Sometimes problems really do fix themselves if you just wait a few days. But what happens if you try "fetch as googlebot" or the robots.txt tester in wmt?

aherman

3:09 pm on Nov 2, 2014 (gmt 0)

10+ Year Member



Thanks for the responses - I appreciate them.

The pertinent part of "the map" I exhibited is actually (and obviously) the robot.txt itself - I apologize for my amateurism.

Conferring with my host and having been reassured that everything on my site is working fine to them and that there's no evidence whatsoever of what WMT is warning of, I'm pretty comfortable with siding with the cause simply being Google's crawling proclivities.

Wait a few days is great advise; maybe wait a week is even better sometimes?

Thanks again, folks. And thanks, WW.

penders

10:30 am on Nov 3, 2014 (gmt 0)

WebmasterWorld Senior Member 10+ Year Member Top Contributors Of The Month



Disallow: /ajax/


This presumably includes JavaScript files etc? Google has recommended for quite a long time that you should not block JS and CSS files (https://www.youtube.com/watch?v=B9BWbruCiDc - Matt Cutts, March 2012) from Googlebot as it can use these to help index your site.

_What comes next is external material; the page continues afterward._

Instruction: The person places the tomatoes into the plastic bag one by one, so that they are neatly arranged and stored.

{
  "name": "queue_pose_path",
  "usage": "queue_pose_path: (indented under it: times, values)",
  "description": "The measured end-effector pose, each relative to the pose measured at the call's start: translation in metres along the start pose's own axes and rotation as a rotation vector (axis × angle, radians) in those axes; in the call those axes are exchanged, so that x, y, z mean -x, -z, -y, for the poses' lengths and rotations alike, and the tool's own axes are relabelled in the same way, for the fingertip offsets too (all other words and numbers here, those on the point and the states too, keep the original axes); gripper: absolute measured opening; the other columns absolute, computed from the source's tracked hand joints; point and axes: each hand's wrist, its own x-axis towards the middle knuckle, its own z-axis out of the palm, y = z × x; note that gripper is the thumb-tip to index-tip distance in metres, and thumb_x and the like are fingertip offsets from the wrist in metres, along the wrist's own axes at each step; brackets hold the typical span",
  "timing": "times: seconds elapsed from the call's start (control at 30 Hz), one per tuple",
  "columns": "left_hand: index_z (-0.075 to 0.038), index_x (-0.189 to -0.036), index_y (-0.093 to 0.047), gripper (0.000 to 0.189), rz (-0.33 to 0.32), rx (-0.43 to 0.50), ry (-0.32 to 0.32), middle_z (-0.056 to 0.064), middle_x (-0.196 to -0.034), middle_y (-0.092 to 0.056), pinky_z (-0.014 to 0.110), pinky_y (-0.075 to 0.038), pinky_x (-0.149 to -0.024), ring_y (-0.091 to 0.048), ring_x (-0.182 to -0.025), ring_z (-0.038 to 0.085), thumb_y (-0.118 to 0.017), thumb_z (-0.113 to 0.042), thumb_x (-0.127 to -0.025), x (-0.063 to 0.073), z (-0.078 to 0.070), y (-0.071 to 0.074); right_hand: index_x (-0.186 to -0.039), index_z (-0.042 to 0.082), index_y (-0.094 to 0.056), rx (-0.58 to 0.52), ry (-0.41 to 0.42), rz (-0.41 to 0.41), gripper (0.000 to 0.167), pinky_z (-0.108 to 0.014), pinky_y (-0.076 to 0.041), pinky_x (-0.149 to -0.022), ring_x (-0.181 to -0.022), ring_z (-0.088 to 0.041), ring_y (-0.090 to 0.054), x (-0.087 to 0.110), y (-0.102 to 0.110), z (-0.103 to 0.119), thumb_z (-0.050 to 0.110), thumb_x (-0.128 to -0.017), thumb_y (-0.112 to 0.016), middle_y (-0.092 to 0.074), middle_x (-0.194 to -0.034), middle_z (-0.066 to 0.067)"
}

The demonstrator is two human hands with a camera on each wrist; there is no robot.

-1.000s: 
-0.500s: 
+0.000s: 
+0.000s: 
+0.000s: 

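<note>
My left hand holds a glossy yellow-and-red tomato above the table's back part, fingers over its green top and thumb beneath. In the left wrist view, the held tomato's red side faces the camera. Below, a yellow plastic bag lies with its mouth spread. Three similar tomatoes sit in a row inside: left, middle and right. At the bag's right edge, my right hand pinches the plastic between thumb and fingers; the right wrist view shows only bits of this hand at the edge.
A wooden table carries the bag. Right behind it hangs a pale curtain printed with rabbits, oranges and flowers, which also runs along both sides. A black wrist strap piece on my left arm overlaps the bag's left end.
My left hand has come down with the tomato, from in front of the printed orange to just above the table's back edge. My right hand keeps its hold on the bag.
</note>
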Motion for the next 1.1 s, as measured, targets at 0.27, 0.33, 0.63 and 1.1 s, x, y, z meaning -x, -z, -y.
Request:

In fact, Google have made this "more official" very recently and updated their webmaster guidelines [googlewebmastercentral.blogspot.co.uk]:

Disallowing crawling of Javascript or CSS files in your site’s robots.txt directly harms how well our algorithms render and index your content and can result in suboptimal rankings.


So, I wonder if they have also updated their warnings in GWT?